> **Data section**:
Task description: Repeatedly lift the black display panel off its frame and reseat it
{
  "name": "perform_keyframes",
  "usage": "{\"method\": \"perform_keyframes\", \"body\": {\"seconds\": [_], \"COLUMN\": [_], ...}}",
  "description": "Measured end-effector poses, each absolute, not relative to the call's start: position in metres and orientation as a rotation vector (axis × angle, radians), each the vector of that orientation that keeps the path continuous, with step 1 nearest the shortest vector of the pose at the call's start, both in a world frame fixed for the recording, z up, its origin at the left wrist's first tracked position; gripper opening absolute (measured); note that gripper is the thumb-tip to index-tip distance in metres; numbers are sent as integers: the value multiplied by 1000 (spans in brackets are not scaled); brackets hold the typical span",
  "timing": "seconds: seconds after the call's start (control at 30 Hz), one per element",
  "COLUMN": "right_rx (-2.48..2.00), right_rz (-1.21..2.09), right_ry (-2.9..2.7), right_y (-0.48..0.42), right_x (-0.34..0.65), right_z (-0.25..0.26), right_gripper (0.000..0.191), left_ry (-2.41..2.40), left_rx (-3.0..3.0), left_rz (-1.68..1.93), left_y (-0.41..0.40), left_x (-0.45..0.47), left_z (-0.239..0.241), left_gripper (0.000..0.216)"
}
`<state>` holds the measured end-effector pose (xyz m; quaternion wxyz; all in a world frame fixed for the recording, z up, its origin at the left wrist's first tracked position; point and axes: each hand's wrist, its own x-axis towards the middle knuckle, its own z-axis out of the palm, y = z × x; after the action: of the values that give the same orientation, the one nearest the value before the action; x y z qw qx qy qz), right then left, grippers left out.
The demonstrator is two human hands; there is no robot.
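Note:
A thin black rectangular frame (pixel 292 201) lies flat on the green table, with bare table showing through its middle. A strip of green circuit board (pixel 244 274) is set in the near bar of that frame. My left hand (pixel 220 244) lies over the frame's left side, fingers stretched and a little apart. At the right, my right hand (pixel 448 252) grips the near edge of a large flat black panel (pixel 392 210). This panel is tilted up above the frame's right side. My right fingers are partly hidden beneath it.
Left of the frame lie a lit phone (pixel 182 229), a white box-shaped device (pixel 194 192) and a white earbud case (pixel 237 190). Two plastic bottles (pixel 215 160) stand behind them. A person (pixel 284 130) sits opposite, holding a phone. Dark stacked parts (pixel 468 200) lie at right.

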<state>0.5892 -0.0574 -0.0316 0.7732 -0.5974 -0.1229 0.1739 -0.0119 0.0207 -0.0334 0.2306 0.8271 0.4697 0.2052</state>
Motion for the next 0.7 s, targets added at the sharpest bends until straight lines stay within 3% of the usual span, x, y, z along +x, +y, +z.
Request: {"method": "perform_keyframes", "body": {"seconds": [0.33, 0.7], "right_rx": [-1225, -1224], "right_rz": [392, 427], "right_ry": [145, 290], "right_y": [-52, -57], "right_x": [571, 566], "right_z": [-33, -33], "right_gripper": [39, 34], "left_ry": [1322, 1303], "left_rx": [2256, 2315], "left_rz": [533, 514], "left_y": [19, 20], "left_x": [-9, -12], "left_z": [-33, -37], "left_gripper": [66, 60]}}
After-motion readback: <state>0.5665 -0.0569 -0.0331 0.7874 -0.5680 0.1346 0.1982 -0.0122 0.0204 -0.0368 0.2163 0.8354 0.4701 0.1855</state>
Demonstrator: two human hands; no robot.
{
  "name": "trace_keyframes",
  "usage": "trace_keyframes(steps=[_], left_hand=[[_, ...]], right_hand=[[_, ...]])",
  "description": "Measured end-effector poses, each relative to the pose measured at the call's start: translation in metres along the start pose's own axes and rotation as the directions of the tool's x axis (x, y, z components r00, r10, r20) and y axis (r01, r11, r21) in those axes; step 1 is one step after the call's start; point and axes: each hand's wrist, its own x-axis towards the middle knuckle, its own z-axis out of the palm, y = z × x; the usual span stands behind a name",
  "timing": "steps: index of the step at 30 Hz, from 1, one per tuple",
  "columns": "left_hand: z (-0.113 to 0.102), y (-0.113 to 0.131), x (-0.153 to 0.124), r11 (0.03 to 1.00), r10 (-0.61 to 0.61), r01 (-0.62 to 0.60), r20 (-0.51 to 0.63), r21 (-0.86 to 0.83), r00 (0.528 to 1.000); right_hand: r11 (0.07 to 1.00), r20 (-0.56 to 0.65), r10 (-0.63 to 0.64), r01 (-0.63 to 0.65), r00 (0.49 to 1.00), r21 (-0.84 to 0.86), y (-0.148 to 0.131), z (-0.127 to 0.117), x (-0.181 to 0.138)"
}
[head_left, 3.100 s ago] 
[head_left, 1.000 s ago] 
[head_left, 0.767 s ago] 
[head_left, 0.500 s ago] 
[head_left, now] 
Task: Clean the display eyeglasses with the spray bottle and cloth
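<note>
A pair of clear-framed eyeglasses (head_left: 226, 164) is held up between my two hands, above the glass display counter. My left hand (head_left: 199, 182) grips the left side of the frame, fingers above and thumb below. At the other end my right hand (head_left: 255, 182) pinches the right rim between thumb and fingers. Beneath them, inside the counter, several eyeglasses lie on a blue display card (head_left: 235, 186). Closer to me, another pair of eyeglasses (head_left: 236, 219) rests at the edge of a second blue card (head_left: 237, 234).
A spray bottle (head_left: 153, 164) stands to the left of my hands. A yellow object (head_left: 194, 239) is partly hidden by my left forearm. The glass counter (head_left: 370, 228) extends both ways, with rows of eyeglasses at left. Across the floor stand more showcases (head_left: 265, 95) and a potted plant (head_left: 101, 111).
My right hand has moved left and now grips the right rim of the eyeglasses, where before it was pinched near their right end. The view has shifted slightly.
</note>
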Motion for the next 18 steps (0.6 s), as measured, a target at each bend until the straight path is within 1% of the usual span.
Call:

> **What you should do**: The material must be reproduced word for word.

> **Answer section**:
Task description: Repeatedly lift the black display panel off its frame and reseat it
{
  "name": "perform_keyframes",
  "usage": "{\"method\": \"perform_keyframes\", \"body\": {\"seconds\": [_], \"COLUMN\": [_], ...}}",
  "description": "Measured end-effector poses, each absolute, not relative to the call's start: position in metres and orientation as a rotation vector (axis × angle, radians), each the vector of that orientation that keeps the path continuous, with step 1 nearest the shortest vector of the pose at the call's start, both in a world frame fixed for the recording, z up, its origin at the left wrist's first tracked position; gripper opening absolute (measured); note that gripper is the thumb-tip to index-tip distance in metres; numbers are sent as integers: the value multiplied by 1000 (spans in brackets are not scaled); brackets hold the typical span",
  "timing": "seconds: seconds after the call's start (control at 30 Hz), one per element",
  "COLUMN": "right_rx (-2.48..2.00), right_rz (-1.21..2.09), right_ry (-2.9..2.7), right_y (-0.48..0.42), right_x (-0.34..0.65), right_z (-0.25..0.26), right_gripper (0.000..0.191), left_ry (-2.41..2.40), left_rx (-3.0..3.0), left_rz (-1.68..1.93), left_y (-0.41..0.40), left_x (-0.45..0.47), left_z (-0.239..0.241), left_gripper (0.000..0.216)"
}
`<state>` holds the measured end-effector pose (xyz m; quaternion wxyz; all in a world frame fixed for the recording, z up, its origin at the left wrist's first tracked position; point and axes: each hand's wrist, its own x-axis towards the middle knuckle, its own z-axis out of the palm, y = z × x; after the action: of the values that give the same orientation, the one nearest the value before the action; x y z qw qx qy qz), right then left, grippers left out.
The demonstrator is two human hands; there is no robot.
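Note:
A thin black rectangular frame (pixel 292 201) lies flat on the green table, with bare table showing through its middle. A strip of green circuit board (pixel 244 274) is set in the near bar of that frame. My left hand (pixel 220 244) lies over the frame's left side, fingers stretched and a little apart. At the right, my right hand (pixel 448 252) grips the near edge of a large flat black panel (pixel 392 210). This panel is tilted up above the frame's right side. My right fingers are partly hidden beneath it.
Left of the frame lie a lit phone (pixel 182 229), a white box-shaped device (pixel 194 192) and a white earbud case (pixel 237 190). Two plastic bottles (pixel 215 160) stand behind them. A person (pixel 284 130) sits opposite, holding a phone. Dark stacked parts (pixel 468 200) lie at right.
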
<state>0.5892 -0.0574 -0.0316 0.7732 -0.5974 -0.1229 0.1739 -0.0119 0.0207 -0.0334 0.2306 0.8271 0.4697 0.2052</state>
Motion for the next 0.7 s, targets added at the sharpest bends until straight lines stay within 3% of the usual span, x, y, z along +x, +y, +z.
Request: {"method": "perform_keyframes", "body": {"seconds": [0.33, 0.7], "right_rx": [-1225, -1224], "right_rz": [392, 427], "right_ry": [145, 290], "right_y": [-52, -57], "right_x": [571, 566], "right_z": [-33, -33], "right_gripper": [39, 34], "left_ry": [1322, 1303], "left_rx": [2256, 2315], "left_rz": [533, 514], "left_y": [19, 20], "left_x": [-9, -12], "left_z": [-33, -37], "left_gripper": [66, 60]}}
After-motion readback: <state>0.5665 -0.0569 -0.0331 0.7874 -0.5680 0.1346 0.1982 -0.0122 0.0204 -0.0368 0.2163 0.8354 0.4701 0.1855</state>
Demonstrator: two human hands; no robot.
{
  "name": "trace_keyframes",
  "usage": "trace_keyframes(steps=[_], left_hand=[[_, ...]], right_hand=[[_, ...]])",
  "description": "Measured end-effector poses, each relative to the pose measured at the call's start: translation in metres along the start pose's own axes and rotation as the directions of the tool's x axis (x, y, z components r00, r10, r20) and y axis (r01, r11, r21) in those axes; step 1 is one step after the call's start; point and axes: each hand's wrist, its own x-axis towards the middle knuckle, its own z-axis out of the palm, y = z × x; the usual span stands behind a name",
  "timing": "steps: index of the step at 30 Hz, from 1, one per tuple",
  "columns": "left_hand: z (-0.113 to 0.102), y (-0.113 to 0.131), x (-0.153 to 0.124), r11 (0.03 to 1.00), r10 (-0.61 to 0.61), r01 (-0.62 to 0.60), r20 (-0.51 to 0.63), r21 (-0.86 to 0.83), r00 (0.528 to 1.000); right_hand: r11 (0.07 to 1.00), r20 (-0.56 to 0.65), r10 (-0.63 to 0.64), r01 (-0.63 to 0.65), r00 (0.49 to 1.00), r21 (-0.84 to 0.86), y (-0.148 to 0.131), z (-0.127 to 0.117), x (-0.181 to 0.138)"
}
[head_left, 3.100 s ago] 
[head_left, 1.000 s ago] 
[head_left, 0.767 s ago] 
[head_left, 0.500 s ago] 
[head_left, now] 
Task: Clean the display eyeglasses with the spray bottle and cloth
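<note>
A pair of clear-framed eyeglasses (head_left: 226, 164) is held up between my two hands, above the glass display counter. My left hand (head_left: 199, 182) grips the left side of the frame, fingers above and thumb below. At the other end my right hand (head_left: 255, 182) pinches the right rim between thumb and fingers. Beneath them, inside the counter, several eyeglasses lie on a blue display card (head_left: 235, 186). Closer to me, another pair of eyeglasses (head_left: 236, 219) rests at the edge of a second blue card (head_left: 237, 234).
A spray bottle (head_left: 153, 164) stands to the left of my hands. A yellow object (head_left: 194, 239) is partly hidden by my left forearm. The glass counter (head_left: 370, 228) extends both ways, with rows of eyeglasses at left. Across the floor stand more showcases (head_left: 265, 95) and a potted plant (head_left: 101, 111).
My right hand has moved left and now grips the right rim of the eyeglasses, where before it was pinched near their right end. The view has shifted slightly.
</note>
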Motion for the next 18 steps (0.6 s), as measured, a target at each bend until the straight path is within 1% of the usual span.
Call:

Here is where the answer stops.